FIG. 2 is a flow chart of a method for action recognition in a video according to some embodiments of the present disclosure. The method may be performed by an electronic device, which includes, but is not limited to, a computer, a server, etc. The method includes actions/operations in the following blocks.

At block 210, the method inputs a plurality of consecutive clips divided from the video into a convolutional neural network (CNN) , and obtains a set of clip descriptors.

The video is divided into a plurality of consecutive clips, and each clip contains 16 stacked frames. The consecutive clips are set as input of the CNN, and then the CNN outputs the set of clip descriptors.
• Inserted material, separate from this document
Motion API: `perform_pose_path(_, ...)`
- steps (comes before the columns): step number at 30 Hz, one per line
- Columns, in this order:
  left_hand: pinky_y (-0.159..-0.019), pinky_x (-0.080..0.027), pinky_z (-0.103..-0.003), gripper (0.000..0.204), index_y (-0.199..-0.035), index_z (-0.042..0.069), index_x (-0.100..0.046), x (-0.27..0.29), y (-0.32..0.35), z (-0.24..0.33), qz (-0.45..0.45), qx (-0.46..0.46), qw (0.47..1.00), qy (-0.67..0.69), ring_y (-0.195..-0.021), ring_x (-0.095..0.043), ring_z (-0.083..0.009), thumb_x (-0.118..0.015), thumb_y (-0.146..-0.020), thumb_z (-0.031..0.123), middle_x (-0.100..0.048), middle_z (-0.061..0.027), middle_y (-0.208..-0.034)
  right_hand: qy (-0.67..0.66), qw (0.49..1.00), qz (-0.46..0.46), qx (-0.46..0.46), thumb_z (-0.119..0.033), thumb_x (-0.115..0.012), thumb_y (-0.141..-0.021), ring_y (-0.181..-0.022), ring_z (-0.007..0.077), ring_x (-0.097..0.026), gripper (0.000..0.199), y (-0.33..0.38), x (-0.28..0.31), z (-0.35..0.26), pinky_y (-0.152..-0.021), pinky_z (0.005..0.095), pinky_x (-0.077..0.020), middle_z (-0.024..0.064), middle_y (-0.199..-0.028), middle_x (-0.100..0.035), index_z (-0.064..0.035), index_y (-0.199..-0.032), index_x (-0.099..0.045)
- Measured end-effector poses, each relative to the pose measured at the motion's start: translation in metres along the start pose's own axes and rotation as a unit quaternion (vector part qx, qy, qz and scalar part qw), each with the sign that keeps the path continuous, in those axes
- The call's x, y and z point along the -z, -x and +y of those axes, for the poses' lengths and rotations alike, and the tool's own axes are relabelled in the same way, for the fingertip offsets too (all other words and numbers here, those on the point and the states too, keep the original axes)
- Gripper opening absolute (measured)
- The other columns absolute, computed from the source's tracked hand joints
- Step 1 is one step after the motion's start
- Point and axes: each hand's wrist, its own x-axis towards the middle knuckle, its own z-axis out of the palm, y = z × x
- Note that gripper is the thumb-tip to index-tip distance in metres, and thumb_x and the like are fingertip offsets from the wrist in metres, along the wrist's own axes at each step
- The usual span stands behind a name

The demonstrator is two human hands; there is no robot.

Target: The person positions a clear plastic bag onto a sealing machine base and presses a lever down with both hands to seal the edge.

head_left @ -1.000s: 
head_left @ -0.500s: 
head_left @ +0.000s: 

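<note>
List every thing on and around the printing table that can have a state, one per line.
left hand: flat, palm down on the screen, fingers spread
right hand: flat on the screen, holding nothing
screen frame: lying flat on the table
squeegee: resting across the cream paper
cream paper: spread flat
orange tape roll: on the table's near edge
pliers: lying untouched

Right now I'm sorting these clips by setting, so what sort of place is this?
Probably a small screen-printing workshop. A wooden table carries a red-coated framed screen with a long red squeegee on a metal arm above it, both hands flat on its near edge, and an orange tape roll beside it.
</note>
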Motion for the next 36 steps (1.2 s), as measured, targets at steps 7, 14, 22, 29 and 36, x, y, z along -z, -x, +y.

The CNN may include a plurality of convolutional layers for extracting corresponding features and a plurality of fully connected layers, and a convolutional kernel for each convolutional layer in the CNN is in a plurality of dimensions, for example, 3 dimensions, which are not limited herein. For example, the CNN includes 8 convolutional layers and 2 fully connected layers. An input shape of one batch data formed by the consecutive clips is C × T × H ×W × ch, where C denotes the number of consecutive clips, T represents the number of frames which are stacked together with a height H and a width W, and ch denotes the channel number, which is 3 for RGB images.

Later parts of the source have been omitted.